# How old is Legolas?



## Daghos

I've been wondering about that for a while now. I couldn't seem to find a birth date on the appendix. I know he's at least over 500 years old (Book 3, chapter 6, p.497 of the one volume edition movie cover).

Daghos


----------



## chrome_rocknave

Well, I dont know an exact age, but I know that he's no youngster


----------



## WarriorMay

Elves don't show any sign of aging so it's pretty hard to tell how old one is. 

I know where there is some cool information on elves if you would like to visit it. 

http://www.realmofthering.com/news_06.html


----------



## JeffF.

*Legolas was born...*

...at the beginning of the Third Age so he is about 3000 years old.


----------



## Aredhel

I read the official movie guide, and it said that Legolas is 2,931 years old.


----------



## Daghos

*thanks*

thanks for the info, is the official movie guide the only mention of his age? Is that where it is stated that he was born at the beginning of the third age? What about his father, Thingol, where might I read up more about him?


----------



## Aredhel

I don't know about Thranduil, but I would like to know more about Legolas's family.


----------



## Tar-Elenion

This is something I posted on another forum in responce to a similar question some time ago:
We can draw some conclusions from various sources. Legolas is the oldest of the Fellowship (save Gandalf). He refers to the others as children. He says that he has seen trees grow from seed to death. This indicates a great age. However he is not mentioned when Oropher and Thranduil come to Greenwood or go to the Last Alliance. So he is likely a Third Age Elf. I think he shows a certain respect or deference to the Twins so he is probably younger than they are (Elladan and Elrohir were born in TA 130). In my opinion he was probably born after Thranduil founded his stronghold in the North of Mirkwood (ca.1000 3rd Age). So sometime between 1000 and 1600 3rd Age is not unlikely (though even later is possible).


----------



## legendz28

while we're on this, how exactly are elves born anyway? If they never age does that mean they just appear out of thin air cause I don't think an elf female could give birth to a 6 foot elf very easily (they are pretty tall).b


----------



## JeffF.

*Elves are born as babies*

Remember that Bilbo's/Frodo's Mithril Mail shirt was originally made for an elf princeling (as stated in the hobbit).


----------



## Cian

There's some info on Elf children in Morgoth's Ring, and some of it's somewhere in here


----------



## e.Blackstar

legendz28 said:


> while we're on this, how exactly are elves born anyway? If they never age does that mean they just appear out of thin air cause I don't think an elf female could give birth to a 6 foot elf very easily (they are pretty tall).b


 

Well they aren't born fully formed silly. 
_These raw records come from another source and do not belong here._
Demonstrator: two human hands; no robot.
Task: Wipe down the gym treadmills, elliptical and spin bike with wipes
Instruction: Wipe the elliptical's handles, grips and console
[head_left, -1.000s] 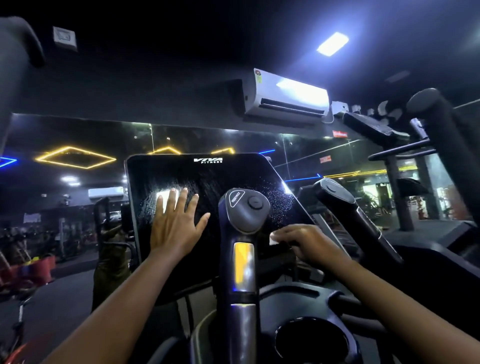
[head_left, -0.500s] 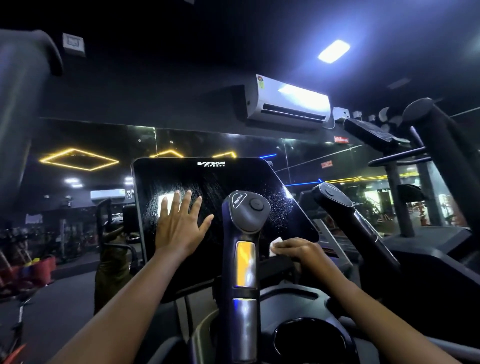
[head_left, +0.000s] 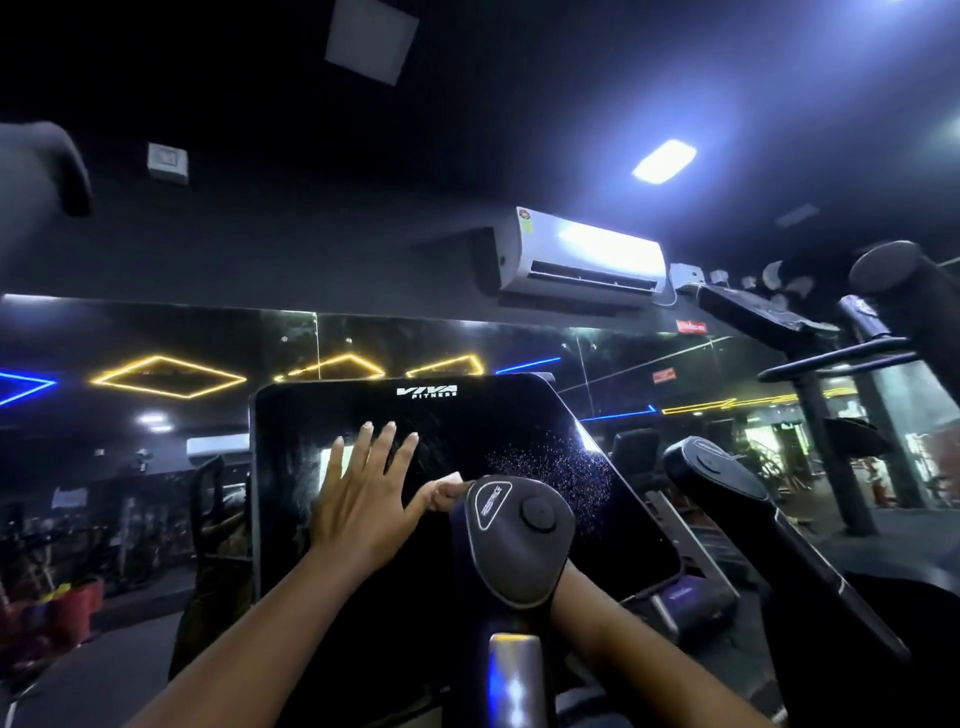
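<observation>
The machine's black glossy console screen (head_left: 519, 421), marked VIVA FITNESS, stands tilted in front of me. My left hand (head_left: 363, 499) lies flat on its left half with fingers spread and straight. My right hand (head_left: 441, 496) reaches up behind the grey handle knob (head_left: 511, 540), which hides most of it. Its fingertips pinch a small white wipe (head_left: 457, 476) against the middle of the screen, right beside my left thumb. Fine spray droplets (head_left: 550, 467) speckle the screen's right half.
A second dark handle (head_left: 717, 467) slants up at the right. Beyond it stands another machine's frame (head_left: 810, 364). A mirror wall (head_left: 156, 338) runs behind the console, with a white air conditioner (head_left: 587, 260) above. A padded bar (head_left: 47, 171) hangs at upper left.
My right hand has moved up and left from the console's lower right edge to the middle of the screen, bringing the wipe next to my left thumb. My view has tilted upward.
</observation>
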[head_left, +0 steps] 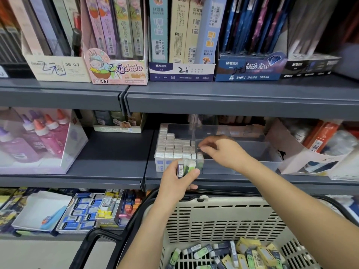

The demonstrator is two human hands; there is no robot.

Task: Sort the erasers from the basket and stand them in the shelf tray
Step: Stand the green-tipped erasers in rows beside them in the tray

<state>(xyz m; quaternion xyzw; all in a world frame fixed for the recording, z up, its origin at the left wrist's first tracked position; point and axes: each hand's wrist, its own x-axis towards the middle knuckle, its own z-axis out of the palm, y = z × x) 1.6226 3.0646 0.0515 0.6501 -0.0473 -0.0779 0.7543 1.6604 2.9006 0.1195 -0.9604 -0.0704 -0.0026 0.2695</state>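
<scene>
A clear plastic shelf tray [242,167] sits on the middle shelf. Its left part holds several white erasers [174,150] standing in rows. My left hand [178,181] grips a small bunch of sleeved erasers [186,167], dark and green, just in front of the tray. My right hand [223,150] reaches over the tray's front wall with fingers curled, pinching an eraser [200,159] at the right end of the rows. Below, the beige basket [223,216] holds several loose yellow, green and dark erasers [233,253].
The basket has black handles [101,241] at its left. A box of glue bottles [38,140] stands left on the same shelf, a white carton [303,158] right of the tray. Boxed pencil leads [180,70] fill the shelf above. Trays of stationery [87,210] lie on the lower shelf.
</scene>
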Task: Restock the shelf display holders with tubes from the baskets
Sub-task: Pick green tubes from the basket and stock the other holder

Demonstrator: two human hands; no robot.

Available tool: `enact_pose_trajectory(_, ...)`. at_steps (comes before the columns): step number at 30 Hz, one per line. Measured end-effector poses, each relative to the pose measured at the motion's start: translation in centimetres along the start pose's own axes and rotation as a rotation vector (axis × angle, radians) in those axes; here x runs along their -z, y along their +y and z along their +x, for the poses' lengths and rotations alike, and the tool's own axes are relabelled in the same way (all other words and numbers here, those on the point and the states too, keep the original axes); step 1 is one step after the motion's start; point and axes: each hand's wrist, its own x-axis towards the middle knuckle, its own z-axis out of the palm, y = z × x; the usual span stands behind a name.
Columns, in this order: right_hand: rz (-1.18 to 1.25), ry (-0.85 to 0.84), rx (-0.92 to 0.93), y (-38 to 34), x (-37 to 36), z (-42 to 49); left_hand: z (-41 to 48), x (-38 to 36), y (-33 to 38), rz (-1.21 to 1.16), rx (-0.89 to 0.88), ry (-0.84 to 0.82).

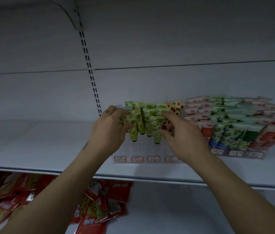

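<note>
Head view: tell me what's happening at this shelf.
A person works at a clear display holder on the white shelf. The left hand grips the green-patterned tubes on its left side; the right hand pinches a red-patterned tube on its right. The neighbouring holder is already full. Red packets lie on the shelf below.

White shelf (32,141) with tube holders (143,150)

One wide-angle head camera faces the white shelf (32,141) from close in front, slightly above its surface.
</note>
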Motion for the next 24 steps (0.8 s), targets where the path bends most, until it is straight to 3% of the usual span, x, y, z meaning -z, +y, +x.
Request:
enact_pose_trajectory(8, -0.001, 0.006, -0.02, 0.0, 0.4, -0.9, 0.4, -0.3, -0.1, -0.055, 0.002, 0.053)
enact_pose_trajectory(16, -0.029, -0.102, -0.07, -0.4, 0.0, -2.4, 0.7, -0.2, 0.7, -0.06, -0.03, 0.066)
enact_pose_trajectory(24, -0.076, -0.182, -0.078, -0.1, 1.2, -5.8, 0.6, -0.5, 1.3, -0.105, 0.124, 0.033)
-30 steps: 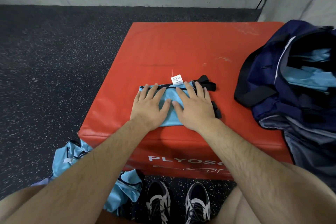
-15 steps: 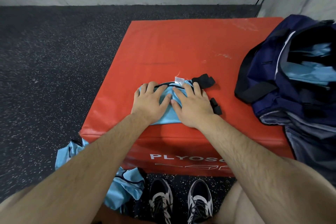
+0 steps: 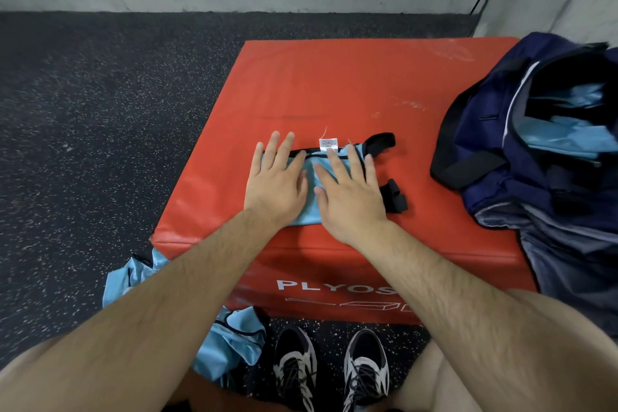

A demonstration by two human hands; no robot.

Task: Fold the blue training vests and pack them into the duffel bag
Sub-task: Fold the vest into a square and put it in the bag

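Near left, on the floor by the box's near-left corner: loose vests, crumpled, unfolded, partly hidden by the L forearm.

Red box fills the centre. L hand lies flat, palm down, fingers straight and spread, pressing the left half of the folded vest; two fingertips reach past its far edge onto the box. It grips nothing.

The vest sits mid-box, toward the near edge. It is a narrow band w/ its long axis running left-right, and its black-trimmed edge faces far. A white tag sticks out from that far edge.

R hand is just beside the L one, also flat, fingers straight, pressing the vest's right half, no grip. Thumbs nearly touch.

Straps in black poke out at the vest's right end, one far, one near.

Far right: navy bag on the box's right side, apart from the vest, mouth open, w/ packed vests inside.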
But what I'm curious about...do elves grow up the same way as humans and then just stay adult forever or do they not come of age until, like 1000 or something?


----------



## Ithrynluin

This is a passage from a text titled _"Laws and Customs among the Eldar"_ found in _The History of Middle-earth X: Morgoth's Ring_. I recommend reading it in full, as it is a rather interesting text.



> The Eldar grew in bodily form slower than Men, but in mind more swiftly. They learned to speak before they were one year old; and in the same time they learned to walk and to dance, for their wills came soon to the mastery of their bodies. Nonetheless there was less difference between the two Kindreds, Elves and Men, in early youth; and a man who watched elf-children at play might well have believed that they were the children of Men, of some fair and happy people. For in their early days elf-children delighted still in the world about them, and the fire of their spirit had not consumed them, and the burden of memory was still light upon them.
> This same watcher might indeed have wondered at the small limbs and stature of these children, judging their age by their skill in words and grace in motion. For at the end of the third year mortal children began to outstrip the Elves, hastening on to a full stature while the Elves lingered in the first spring of childhood. Children of Men might reach their full height while Eldar of the same age were still in body like to mortals of no more than seven years. Not until the fiftieth year did the Eldar attain the stature and shape in which their lives would afterwards endure, and for some a hundred years would pass before
> they were full-grown.


----------



## Alatar

Well I think that as he was not in the tale of years, he was a first age elf. His grandfarther was a kinsman of Thingol and he came out of the sinking. If anyone can give me a quote, not from the official movie guide though...


----------



## Shireman D

Does his great age mean that he would have been at his father's court when the dwarves were held there? Might personal interest be a part of his reason for following up the story of the One Ring?


----------



## Alatar

i think he was there, as there were sevral feasts, so it is likely that the kings son would show up.


----------



## Inderjit S

> Well I think that as he was not in the tale of years, he was a first age elf. His grandfarther was a kinsman of Thingol and he came out of the sinking. If anyone can give me a quote, not from the official movie guide though



I really doubt he was a First Age Elf-he was not nearly ancient enough as that! I think he was, as many members have pointed out, a Third Age Elf, born sometime after the Sons of Elrond.


----------